Low-Intensity Cyber Operations and State Sovereignty in Cyberspace
In March 2021, a UN report was adopted confirming that international law applies in cyberspace. Despite this UN report, there are still significant disagreements among states about what types of cyber operations international law prohibits. The states are especially divided on the issue of the most common types of cyber operations, called “low-intensity” cyber operations. Low-intensity cyber operations are operations that penetrate a computer system located on the territory of another state, but do not rise to the level of a use of force or prohibited intervention. This CMS Report “Low-intensity cyber operations and state sovereignty in cyberspace” compares and assesses three very different positions concerning whether low-intensity cyber operations violate the sovereignty of the territorial state. The report is authored by Professor Kevin Jon Heller (CMS), and is published in collaboration with DJØF Publishing.
Three different positions
The first position among states is that low-intensity cyber operations are never wrongful because sovereignty is a principle of international law, not a primary rule that can be independently violated.

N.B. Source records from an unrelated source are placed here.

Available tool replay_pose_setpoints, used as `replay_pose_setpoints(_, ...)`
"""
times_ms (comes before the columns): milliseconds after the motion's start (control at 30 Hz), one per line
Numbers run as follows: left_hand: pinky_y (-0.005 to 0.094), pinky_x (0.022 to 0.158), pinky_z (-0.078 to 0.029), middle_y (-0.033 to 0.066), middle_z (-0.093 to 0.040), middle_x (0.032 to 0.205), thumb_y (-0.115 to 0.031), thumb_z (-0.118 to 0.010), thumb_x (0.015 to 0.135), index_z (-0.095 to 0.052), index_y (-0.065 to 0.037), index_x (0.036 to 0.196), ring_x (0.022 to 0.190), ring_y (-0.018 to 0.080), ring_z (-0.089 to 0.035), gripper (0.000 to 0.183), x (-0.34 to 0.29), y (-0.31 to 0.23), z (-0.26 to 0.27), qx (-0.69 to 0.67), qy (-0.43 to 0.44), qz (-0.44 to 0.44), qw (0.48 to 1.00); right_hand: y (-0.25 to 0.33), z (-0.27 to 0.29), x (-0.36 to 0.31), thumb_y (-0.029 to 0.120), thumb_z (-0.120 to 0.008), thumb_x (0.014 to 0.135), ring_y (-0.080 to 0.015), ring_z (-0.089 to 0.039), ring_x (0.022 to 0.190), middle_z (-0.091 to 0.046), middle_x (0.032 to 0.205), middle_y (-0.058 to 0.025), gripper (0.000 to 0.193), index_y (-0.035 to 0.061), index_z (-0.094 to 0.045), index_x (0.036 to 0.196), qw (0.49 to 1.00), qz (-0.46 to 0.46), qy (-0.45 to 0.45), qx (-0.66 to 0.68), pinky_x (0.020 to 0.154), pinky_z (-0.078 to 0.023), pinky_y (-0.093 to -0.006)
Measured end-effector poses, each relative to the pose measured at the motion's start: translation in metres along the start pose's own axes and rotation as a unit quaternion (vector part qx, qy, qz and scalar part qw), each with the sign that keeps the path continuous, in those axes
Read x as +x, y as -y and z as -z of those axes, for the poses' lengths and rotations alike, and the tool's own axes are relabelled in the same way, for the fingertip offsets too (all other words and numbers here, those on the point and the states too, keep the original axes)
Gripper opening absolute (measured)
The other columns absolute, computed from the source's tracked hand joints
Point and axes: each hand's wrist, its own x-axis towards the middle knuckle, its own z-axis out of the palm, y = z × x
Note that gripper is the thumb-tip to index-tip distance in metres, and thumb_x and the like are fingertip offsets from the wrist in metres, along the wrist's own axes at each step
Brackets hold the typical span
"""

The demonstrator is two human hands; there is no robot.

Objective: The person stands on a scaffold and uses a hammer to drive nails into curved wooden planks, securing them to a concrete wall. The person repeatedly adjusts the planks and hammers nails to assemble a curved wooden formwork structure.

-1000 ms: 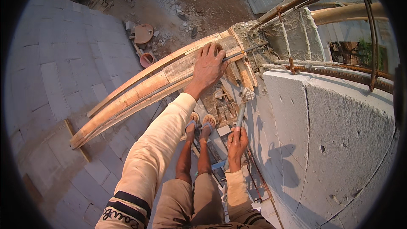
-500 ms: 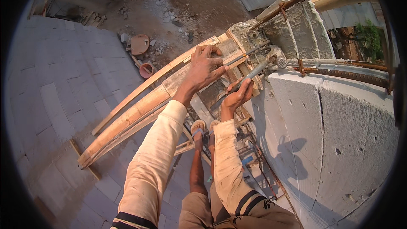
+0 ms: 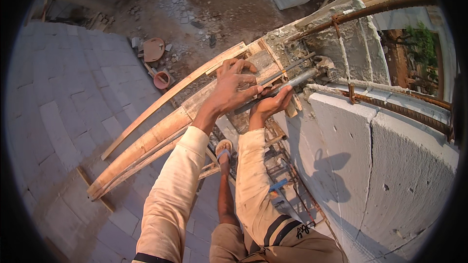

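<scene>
We've got the left hand [image 3: 234, 85] spread flat, fingers open, on the rough timber plank [image 3: 195, 102] at the wall top's corner. Right hand [image 3: 271, 105] is closed round a smooth grey metal rod [image 3: 287, 84], its tip w/ crusted mortar by the rusty ribbed rebar [image 3: 399, 109] atop chalky white blocks [image 3: 385, 165].

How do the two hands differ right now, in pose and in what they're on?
The left hand lies palm down, fingers spread, on the wooden plank; the right hand is palm up, its grip cupped under the metal tool. The left hand sits higher and farther out; the right hand is nearer the block wall. Both meet at the tool's shaft, in cream sleeves.
</scene>
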Motion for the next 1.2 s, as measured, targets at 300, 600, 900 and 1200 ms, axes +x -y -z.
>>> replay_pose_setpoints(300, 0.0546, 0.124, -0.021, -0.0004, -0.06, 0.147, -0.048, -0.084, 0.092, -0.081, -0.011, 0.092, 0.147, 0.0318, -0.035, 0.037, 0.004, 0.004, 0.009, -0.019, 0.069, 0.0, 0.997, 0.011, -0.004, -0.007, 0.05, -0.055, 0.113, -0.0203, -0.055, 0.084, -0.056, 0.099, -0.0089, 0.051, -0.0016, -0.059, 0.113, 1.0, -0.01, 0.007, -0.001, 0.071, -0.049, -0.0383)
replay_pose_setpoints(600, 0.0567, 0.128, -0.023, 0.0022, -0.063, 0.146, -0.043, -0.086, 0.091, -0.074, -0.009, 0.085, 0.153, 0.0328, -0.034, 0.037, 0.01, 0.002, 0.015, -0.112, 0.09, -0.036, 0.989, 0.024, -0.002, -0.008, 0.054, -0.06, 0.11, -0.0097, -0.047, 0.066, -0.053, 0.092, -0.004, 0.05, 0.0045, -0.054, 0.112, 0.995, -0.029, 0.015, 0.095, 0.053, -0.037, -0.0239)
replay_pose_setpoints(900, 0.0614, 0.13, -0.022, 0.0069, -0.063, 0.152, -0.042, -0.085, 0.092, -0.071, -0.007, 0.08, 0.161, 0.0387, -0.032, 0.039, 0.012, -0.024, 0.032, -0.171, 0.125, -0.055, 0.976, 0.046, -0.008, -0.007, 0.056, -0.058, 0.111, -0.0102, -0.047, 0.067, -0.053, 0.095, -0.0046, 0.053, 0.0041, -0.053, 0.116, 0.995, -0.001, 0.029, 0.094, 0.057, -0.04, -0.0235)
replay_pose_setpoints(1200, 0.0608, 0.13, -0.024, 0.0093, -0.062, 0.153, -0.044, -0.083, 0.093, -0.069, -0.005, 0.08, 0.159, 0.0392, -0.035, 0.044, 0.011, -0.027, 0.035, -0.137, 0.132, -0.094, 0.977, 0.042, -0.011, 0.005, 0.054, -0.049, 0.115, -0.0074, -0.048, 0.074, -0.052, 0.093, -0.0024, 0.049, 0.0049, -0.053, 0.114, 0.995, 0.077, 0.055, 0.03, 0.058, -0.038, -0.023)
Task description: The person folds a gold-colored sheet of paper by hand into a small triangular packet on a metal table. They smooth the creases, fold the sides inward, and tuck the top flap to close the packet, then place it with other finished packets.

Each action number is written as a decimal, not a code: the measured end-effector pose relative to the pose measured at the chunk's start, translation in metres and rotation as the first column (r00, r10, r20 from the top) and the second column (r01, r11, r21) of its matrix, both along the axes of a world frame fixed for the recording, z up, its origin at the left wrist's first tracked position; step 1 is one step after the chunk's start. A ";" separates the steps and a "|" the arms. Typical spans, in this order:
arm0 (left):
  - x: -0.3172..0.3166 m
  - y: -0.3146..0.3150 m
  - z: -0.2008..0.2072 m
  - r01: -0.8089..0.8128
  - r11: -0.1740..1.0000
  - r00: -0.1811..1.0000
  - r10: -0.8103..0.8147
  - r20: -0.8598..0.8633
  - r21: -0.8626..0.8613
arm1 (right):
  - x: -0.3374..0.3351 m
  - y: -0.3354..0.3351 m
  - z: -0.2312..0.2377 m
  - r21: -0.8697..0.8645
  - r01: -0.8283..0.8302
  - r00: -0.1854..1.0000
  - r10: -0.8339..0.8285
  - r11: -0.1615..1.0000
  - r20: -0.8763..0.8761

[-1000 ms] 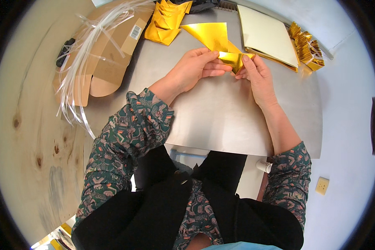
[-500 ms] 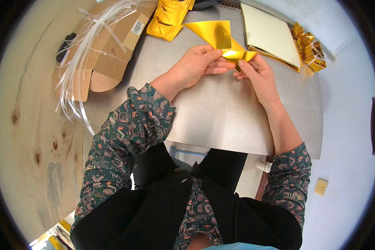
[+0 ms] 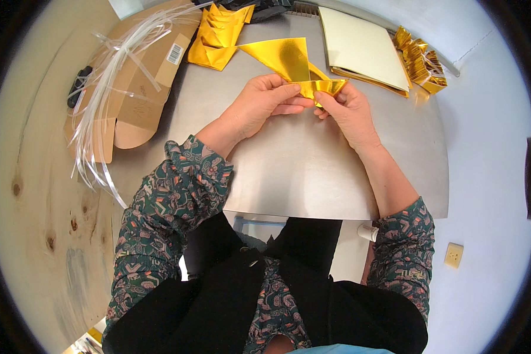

The second position, called the ‘pure sovereigntist’ approach, is that low-intensity cyber operations are always wrongful because sovereignty is a primary rule of international law that is violated by any non-consensual penetration of a computer system located on the territory of another state. The third position, called the ‘relative sovereigntist’ approach, is that although sovereignty is a primary rule of international law, only low-intensity cyber operations that cause some kind of physical damage to the territorial state or render its cyberinfrastructure inoperable are wrongful.
Recommendations
Many states, including Denmark, has not adopted a position on the legality of low-intensity cyber operations. This report concludes that a small state like Denmark - which is expected to be more concerned with defending itself against cyberattacks than using them for offensive purpose - should adopt either pure sovereignty or relative sovereignty. Which one of the approaches that is most attractive for Denmark will depend on both legal and policy considerations.